The 4th Congressional District of Arizona is centered on downtown Phoenix. It covers downtown, the Capitol in a rundown neighborhood a couple of miles to the west, and busy Sky Harbor International Airport in an industrial corridor several miles east. It includes most of southern Phoenix and its boundaries follow approximately the southern and western city limits; it extends as far north as Bethany Home Road and Northern Avenue. Geographically it covers most of the land between South Mountain and Camelback Mountain. The district was designed to be one of Arizona's two Hispanic districts; its population in 2000 was 58% Hispanic. The typical Latino neighborhood here is a collection of 1940s and 1950s bungalows, spaced out by empty lots. Here Habitat for Humanity built South Ranch, the largest low-income subdivision built by the organization in the U.S.; the idea was to cluster poor homeowners together and encourage them to stave off neighborhood decline collectively. Politically this is a solidly Democratic district, the most Democratic in Arizona.

The congressman from the 4th District is Ed Pastor, a Democrat who won a 1991 special election to replace Morris Udall at a time when the district's boundaries were quite different. He grew up in Claypool, a mining town in Gila County, where his parents "taught me the value of education, the need of tolerance and the responsibility of community service. But especially they taught me the reward of a hard day's work." Pastor is a career politician who does not seek much public attention. After teaching high school, he got a law degree at Arizona State, worked as an assistant to Governor Raul Castro in 1975, then was elected in 1976 to the Maricopa County Board of Supervisors, where he served until elected to Congress. In 1991, he beat Republican Pat Connor 56%-44%. He has not faced stiff competition since then.

Pastor has been a faithful follower of the Democratic leadership and has a mostly liberal voting record. He supported NAFTA, despite strong labor opposition, but he opposed normal trade relations with China. He vigorously opposed Arizona's English Only law and supports bilingual ballots, but says, "everyone acknowledges that English is the common language of our country." In 2002 he sponsored legislation to provide amnesty to immigrants who were in the U.S. prior to January 2000. After a trip to Cuba where he met with Fidel Castro for three hours in 2002, he urged the immediate end of the trade embargo. In July 2004, he narrowly lost in the Appropriations Committee on his proposal to remove a provision that prohibited banks from allowing the use of Mexican matricula consular identity cards.

Much of Pastor's work has been on the Appropriations Committee, where he often delivers projects of the kind that John McCain labels "pork." Home state demands on him and Appropriations Republican Jim Kolbe have been great because neither Arizona senator is an appropriator. On the Energy and Water Development and the Transportation Subcommittees, he does bring home the bacon--$32 million for the Rio Salado (Salt River) project to control flooding and restore wildlife habitat in Phoenix, $75 million for a light-rail transit project in Phoenix, $26.3 million for air traffic control facilities at the city airport, and $3 million for improvements to a visitors facility at the Grand Canyon.
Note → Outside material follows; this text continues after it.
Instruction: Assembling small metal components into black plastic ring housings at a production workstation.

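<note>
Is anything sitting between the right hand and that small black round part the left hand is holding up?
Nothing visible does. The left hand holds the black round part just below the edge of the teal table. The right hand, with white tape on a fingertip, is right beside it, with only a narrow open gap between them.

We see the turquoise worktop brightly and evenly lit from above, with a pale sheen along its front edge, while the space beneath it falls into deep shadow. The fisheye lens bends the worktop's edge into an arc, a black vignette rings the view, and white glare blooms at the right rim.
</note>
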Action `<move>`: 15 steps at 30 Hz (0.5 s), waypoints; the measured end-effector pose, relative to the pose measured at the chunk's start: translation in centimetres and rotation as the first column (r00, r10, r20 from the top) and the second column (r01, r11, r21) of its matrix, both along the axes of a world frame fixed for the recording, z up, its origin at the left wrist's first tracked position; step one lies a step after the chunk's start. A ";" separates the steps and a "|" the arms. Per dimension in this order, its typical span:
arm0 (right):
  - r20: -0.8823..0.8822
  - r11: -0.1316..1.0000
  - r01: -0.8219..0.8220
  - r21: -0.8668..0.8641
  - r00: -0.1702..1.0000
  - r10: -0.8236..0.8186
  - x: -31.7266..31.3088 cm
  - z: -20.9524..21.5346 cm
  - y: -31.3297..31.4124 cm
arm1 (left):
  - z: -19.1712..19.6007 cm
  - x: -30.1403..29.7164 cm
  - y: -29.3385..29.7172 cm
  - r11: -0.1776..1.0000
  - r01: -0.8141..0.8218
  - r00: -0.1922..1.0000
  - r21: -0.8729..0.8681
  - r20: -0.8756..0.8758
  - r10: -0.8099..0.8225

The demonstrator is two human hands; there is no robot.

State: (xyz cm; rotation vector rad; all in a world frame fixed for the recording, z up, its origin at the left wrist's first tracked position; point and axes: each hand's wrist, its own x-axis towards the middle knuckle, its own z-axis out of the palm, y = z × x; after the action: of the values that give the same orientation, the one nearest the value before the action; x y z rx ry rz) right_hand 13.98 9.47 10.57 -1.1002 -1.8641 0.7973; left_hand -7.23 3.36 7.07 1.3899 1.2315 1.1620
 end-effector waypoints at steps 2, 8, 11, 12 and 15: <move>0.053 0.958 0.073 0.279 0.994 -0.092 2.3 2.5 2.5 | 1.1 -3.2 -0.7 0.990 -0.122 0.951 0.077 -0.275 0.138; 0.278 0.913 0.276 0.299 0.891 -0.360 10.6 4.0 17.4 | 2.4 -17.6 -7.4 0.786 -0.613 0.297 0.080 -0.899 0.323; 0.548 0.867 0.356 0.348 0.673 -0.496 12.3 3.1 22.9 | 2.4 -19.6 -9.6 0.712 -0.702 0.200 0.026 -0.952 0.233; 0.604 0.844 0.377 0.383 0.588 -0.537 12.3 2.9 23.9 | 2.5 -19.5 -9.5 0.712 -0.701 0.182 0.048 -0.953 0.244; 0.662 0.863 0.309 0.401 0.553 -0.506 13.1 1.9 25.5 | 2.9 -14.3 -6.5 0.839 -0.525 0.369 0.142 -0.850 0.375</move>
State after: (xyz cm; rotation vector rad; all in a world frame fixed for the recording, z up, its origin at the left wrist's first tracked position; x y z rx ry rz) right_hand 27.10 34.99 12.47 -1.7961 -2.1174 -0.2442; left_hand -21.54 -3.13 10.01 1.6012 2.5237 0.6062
In 2000 he won enactment of his proposal to authorize a new international port of entry at the border in Yuma, with conveyance of 330 acres to the Greater Yuma Port Authority; the project was designed to relieve congestion that often caused delays of several hours for commercial vehicles at San Luis five miles to the west. Pastor is "not a headline maker," editorialized The Arizona Republic. "He is a congressman from the old school, congenial, collaborative, attuned to the needs of his district, with no grand ambitions other than helping his constituents."

In the 2004 presidential campaign, he was an early supporter of Dick Gephardt, but backed John Kerry in the Arizona primary after Gephardt dropped out. Kerry named him a co-chairman of the Democratic National Committee.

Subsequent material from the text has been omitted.